Task to complete => Copy all lines containing the string "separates" from the records below.

Data records =>
· · · · ·

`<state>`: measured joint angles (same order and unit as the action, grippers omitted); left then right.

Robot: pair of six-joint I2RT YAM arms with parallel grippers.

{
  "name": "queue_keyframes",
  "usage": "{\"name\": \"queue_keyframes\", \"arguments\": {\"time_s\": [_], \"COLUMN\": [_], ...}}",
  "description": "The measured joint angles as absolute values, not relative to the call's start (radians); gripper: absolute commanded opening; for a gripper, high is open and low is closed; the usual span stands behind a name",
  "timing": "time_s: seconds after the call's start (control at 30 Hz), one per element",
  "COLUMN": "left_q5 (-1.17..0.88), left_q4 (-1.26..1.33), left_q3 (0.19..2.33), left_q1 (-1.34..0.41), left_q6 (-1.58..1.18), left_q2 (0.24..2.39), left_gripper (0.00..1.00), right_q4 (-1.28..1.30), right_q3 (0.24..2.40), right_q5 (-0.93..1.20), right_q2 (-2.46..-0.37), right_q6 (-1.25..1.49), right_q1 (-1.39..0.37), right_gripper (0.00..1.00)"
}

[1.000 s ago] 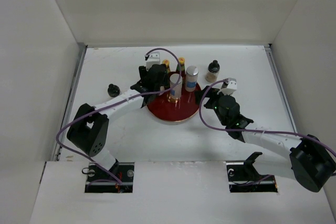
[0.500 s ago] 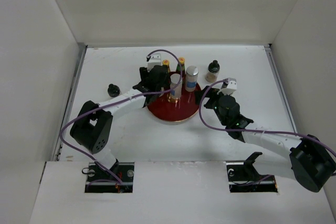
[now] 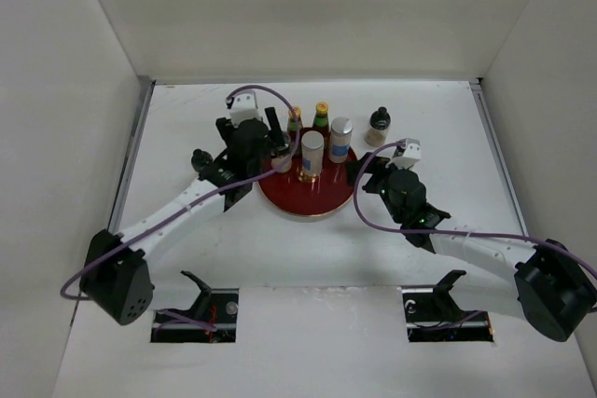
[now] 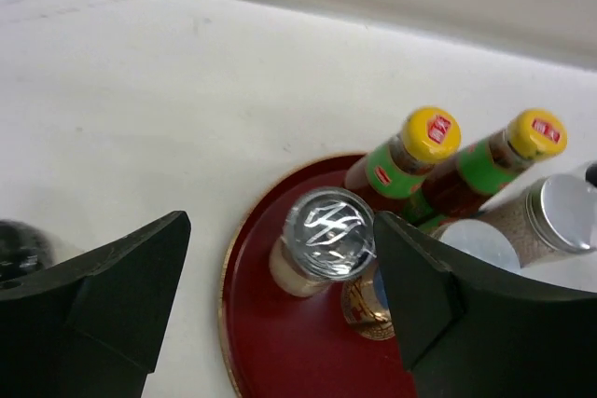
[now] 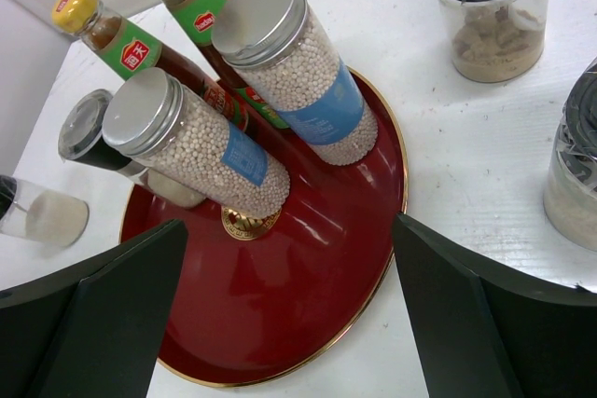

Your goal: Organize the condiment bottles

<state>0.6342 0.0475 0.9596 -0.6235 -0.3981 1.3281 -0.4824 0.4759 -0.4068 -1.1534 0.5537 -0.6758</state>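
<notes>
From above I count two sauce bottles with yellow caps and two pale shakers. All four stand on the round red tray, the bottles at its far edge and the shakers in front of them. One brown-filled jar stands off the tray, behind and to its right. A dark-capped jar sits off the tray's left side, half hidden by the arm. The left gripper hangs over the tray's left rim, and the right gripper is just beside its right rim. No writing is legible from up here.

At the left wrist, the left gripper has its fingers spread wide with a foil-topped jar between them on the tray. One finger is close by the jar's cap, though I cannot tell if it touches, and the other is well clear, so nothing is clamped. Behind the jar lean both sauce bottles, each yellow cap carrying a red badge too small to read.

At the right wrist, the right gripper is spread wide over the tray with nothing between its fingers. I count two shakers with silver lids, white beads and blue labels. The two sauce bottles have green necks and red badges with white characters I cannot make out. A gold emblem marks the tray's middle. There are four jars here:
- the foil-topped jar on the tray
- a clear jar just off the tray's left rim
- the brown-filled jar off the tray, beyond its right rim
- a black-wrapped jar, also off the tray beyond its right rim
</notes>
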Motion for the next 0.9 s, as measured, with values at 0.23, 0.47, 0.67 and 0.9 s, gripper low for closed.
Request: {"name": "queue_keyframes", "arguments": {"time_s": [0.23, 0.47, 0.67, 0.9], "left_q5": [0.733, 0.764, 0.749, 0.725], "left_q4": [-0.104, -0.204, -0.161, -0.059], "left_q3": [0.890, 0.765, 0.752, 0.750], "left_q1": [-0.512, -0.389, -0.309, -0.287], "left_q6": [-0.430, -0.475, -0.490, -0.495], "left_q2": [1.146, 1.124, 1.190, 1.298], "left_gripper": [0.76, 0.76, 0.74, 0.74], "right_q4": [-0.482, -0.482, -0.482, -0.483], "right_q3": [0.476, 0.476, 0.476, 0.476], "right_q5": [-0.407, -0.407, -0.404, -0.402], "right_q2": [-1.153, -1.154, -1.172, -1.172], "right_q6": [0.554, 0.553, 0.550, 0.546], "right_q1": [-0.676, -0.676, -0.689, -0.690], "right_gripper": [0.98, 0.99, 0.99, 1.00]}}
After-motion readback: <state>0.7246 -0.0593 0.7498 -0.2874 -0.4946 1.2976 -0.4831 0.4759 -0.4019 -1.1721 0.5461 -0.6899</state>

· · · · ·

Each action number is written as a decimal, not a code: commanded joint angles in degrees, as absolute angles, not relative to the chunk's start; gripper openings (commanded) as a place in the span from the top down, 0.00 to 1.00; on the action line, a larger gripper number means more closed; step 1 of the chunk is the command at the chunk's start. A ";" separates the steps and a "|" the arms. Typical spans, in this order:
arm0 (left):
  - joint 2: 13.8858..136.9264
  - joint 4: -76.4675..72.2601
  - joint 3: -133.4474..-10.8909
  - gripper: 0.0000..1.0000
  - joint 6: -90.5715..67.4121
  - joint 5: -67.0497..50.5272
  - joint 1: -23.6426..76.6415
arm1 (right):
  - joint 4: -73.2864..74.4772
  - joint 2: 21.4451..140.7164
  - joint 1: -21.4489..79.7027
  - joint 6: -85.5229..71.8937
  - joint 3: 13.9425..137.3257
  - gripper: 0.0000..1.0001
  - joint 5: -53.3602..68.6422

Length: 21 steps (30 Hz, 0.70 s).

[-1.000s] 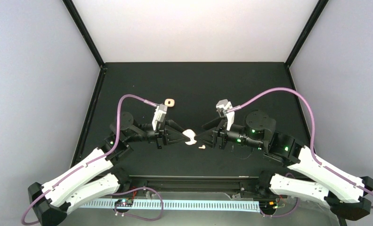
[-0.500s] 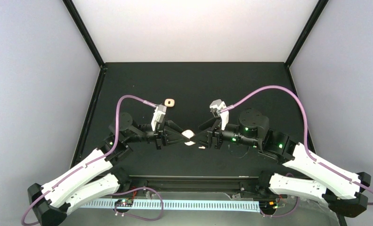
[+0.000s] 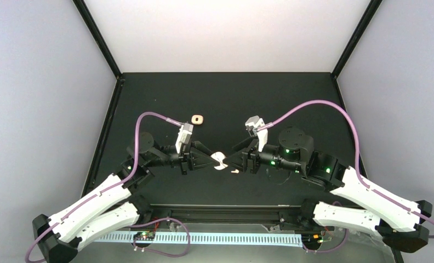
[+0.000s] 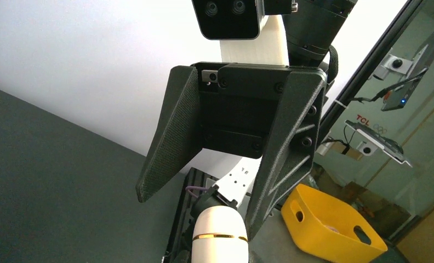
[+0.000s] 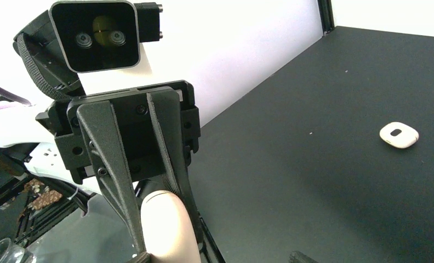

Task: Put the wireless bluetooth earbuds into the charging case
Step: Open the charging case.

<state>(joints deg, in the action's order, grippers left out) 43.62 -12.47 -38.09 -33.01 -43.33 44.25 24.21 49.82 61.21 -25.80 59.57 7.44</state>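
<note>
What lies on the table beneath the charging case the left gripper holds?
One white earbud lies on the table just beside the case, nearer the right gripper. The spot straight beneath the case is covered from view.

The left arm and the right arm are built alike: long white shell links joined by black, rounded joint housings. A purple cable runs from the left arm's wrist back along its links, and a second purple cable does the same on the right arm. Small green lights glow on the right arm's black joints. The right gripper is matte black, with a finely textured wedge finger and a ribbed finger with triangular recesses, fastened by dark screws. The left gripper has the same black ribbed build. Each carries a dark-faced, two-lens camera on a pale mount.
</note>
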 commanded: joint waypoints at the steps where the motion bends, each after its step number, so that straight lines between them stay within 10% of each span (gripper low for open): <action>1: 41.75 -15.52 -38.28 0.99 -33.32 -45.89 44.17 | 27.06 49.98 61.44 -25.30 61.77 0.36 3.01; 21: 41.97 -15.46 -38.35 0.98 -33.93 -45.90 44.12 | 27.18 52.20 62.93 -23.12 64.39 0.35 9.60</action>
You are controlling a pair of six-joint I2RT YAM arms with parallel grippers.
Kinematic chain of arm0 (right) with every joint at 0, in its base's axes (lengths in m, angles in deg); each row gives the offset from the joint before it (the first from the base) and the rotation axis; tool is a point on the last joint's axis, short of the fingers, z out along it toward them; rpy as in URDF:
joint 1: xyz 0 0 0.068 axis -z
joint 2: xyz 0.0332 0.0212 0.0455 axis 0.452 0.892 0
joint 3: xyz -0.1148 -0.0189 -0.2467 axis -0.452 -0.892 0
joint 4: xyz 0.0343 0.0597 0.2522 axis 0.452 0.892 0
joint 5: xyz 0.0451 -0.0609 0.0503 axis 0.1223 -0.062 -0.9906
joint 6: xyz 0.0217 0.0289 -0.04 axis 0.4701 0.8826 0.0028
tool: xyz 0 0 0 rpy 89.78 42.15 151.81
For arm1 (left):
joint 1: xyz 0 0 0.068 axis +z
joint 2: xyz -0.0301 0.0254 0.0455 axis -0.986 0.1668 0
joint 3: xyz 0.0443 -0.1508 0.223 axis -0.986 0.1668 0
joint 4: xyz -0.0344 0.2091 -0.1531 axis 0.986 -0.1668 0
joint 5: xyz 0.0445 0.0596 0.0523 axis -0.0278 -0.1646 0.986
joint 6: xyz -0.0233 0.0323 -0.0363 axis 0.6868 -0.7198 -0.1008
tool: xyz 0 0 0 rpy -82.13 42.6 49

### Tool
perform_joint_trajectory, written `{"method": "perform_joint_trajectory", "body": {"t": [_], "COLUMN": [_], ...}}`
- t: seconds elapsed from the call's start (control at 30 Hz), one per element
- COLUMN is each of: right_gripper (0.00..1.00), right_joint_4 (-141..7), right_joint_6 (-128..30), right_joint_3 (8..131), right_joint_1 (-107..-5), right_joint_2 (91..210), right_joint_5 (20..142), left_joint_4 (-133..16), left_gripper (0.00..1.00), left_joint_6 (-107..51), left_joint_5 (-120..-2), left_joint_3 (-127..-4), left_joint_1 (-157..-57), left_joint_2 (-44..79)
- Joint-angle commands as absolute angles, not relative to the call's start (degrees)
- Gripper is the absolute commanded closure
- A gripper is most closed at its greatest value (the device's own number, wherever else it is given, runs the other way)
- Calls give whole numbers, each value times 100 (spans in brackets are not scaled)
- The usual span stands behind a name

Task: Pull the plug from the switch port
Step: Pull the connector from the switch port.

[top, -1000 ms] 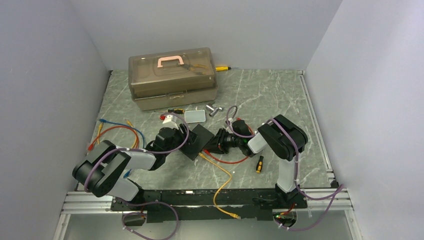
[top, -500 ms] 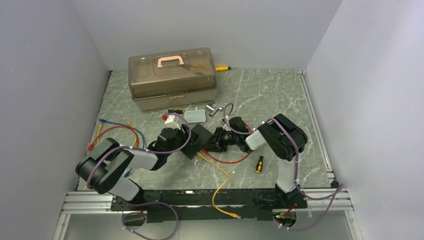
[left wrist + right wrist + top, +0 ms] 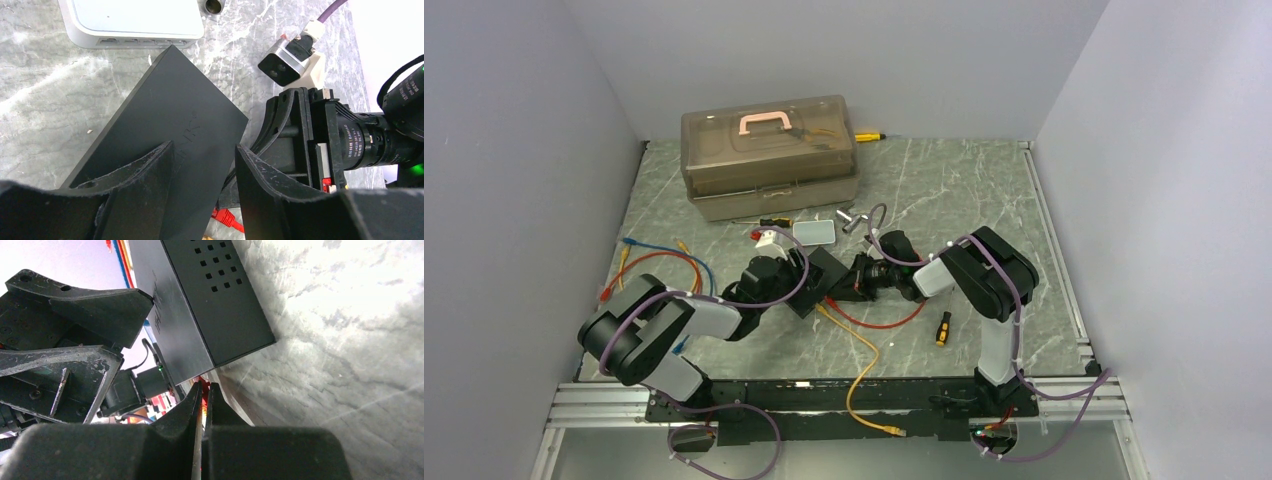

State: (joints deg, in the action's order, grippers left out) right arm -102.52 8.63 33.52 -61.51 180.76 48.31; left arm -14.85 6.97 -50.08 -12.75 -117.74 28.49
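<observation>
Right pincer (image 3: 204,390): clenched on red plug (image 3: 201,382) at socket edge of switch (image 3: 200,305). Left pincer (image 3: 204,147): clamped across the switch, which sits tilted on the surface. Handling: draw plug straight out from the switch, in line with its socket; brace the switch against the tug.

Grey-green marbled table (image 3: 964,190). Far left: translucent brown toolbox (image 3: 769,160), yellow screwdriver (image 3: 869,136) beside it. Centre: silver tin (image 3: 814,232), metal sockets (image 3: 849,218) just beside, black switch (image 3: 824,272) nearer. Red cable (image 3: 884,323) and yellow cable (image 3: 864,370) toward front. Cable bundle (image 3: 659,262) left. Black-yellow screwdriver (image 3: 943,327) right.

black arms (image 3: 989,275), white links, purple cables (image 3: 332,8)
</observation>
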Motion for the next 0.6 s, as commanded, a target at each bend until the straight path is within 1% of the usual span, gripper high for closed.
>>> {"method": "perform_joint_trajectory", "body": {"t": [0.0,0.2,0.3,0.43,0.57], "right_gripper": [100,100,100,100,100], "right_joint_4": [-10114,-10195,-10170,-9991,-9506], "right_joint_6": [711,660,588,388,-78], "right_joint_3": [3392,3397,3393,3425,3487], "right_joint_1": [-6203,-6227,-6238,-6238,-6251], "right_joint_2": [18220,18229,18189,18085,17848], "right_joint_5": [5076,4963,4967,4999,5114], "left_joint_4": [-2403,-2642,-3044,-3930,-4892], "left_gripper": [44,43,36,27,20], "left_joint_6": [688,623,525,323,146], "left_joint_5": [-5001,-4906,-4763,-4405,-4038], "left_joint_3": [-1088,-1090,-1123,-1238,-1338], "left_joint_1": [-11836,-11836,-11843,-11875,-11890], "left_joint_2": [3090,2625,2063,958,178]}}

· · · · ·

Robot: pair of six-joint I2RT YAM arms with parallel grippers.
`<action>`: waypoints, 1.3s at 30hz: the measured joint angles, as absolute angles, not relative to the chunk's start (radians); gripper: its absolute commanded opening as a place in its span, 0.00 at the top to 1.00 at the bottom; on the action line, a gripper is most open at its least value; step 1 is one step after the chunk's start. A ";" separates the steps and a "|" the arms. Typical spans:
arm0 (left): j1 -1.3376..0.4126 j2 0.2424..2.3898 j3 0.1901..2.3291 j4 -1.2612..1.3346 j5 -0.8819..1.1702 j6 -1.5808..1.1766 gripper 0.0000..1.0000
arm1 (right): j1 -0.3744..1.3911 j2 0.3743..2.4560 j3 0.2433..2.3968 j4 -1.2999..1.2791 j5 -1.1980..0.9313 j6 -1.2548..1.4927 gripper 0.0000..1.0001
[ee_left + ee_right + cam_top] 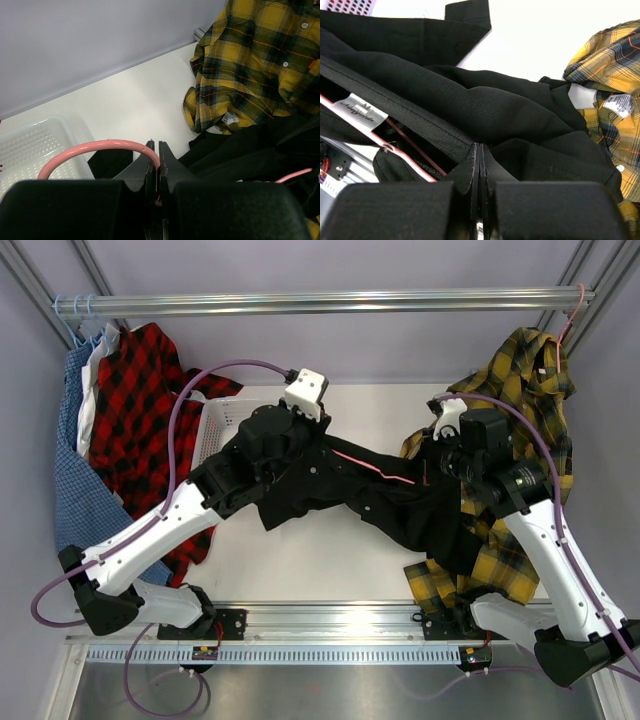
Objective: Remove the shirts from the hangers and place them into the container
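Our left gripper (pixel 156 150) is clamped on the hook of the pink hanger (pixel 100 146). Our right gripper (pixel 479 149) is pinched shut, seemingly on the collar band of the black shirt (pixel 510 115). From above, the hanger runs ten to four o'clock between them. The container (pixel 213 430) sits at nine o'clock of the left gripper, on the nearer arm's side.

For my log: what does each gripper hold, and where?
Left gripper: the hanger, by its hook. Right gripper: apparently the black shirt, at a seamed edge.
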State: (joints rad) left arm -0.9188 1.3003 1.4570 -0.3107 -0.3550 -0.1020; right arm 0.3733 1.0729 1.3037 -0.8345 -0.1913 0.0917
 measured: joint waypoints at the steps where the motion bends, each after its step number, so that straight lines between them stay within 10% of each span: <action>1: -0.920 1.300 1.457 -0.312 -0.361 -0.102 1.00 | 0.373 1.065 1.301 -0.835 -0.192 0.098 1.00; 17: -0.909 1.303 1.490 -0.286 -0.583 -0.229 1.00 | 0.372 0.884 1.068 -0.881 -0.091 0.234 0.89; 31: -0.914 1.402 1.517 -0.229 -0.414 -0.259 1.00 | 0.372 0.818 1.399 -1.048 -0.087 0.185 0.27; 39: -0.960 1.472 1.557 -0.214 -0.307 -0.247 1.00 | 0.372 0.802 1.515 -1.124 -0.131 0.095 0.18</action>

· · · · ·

Solved problem =>
Each action number is written as a decimal, not a code: commanded joint angles in degrees, as absolute angles, not relative to the chunk's start; gripper openings (commanded) as a place in the span from the top down, 0.00 to 1.00; on the action line, a larger gripper number means more closed; step 1 of the chunk is the command at the chunk's start. A ";" separates the steps and a "|" the arms. Typical spans, in this order:
`<action>`: waypoints, 1.3s at 30hz: the measured joint angles, as absolute angles, not relative to the chunk's start (radians); gripper: its absolute commanded opening as a place in its span, 0.00 at the top to 1.00 at the bottom; on the action line, a gripper is most open at its least value; step 1 is one step after the chunk's start. A ";" separates the steps and a "|" the arms. Typical spans:

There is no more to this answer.